WHAT YOU WILL DO
Could you write out the line containing "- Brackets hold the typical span" and all the lines below it in the data, exactly, through the final one and nothing else?

GIVEN INFORMATION
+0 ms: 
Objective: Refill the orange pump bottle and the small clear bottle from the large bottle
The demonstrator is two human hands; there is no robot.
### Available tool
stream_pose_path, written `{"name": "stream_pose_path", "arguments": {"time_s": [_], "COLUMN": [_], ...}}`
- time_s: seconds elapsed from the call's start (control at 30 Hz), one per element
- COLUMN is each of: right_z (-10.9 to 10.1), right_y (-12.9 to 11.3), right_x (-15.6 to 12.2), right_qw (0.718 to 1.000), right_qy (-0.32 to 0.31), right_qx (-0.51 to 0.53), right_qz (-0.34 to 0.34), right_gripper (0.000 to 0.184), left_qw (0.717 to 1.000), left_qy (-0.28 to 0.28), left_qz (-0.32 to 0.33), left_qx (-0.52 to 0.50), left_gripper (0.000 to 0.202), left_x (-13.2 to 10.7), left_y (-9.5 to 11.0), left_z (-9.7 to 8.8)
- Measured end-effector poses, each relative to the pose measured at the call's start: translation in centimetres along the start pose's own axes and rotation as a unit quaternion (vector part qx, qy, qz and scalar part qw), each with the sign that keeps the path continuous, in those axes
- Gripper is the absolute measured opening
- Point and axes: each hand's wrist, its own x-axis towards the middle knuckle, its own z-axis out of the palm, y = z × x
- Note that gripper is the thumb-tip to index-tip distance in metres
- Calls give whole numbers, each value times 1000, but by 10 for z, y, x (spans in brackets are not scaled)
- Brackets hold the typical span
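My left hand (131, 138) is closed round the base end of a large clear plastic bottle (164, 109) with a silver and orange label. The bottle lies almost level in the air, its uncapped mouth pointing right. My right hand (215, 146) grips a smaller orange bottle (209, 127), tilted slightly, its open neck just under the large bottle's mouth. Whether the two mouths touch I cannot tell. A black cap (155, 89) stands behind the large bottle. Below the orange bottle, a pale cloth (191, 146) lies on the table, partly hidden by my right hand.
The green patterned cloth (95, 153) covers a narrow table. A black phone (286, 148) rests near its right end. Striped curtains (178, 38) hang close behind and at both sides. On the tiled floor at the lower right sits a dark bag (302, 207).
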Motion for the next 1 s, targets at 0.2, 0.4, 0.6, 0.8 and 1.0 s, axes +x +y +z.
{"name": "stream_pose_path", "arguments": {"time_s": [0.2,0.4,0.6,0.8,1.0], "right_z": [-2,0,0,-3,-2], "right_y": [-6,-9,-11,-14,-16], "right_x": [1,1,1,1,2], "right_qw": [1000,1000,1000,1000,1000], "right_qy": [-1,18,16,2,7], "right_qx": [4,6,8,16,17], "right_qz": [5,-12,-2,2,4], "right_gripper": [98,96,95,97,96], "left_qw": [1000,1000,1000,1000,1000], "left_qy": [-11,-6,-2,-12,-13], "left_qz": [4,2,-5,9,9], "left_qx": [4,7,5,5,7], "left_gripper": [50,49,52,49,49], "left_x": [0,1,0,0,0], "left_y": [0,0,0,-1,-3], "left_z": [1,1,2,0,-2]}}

COMPLETED TASK
- Brackets hold the typical span
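My left hand (131, 138) is closed round the base end of a large clear plastic bottle (164, 109) with a silver and orange label. The bottle lies almost level in the air, its uncapped mouth pointing right. My right hand (215, 146) grips a smaller orange bottle (209, 127), tilted slightly, its open neck just under the large bottle's mouth. Whether the two mouths touch I cannot tell. A black cap (155, 89) stands behind the large bottle. Below the orange bottle, a pale cloth (191, 146) lies on the table, partly hidden by my right hand.
The green patterned cloth (95, 153) covers a narrow table. A black phone (286, 148) rests near its right end. Striped curtains (178, 38) hang close behind and at both sides. On the tiled floor at the lower right sits a dark bag (302, 207).
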Motion for the next 1 s, targets at 0.2, 0.4, 0.6, 0.8 and 1.0 s, axes +x +y +z.
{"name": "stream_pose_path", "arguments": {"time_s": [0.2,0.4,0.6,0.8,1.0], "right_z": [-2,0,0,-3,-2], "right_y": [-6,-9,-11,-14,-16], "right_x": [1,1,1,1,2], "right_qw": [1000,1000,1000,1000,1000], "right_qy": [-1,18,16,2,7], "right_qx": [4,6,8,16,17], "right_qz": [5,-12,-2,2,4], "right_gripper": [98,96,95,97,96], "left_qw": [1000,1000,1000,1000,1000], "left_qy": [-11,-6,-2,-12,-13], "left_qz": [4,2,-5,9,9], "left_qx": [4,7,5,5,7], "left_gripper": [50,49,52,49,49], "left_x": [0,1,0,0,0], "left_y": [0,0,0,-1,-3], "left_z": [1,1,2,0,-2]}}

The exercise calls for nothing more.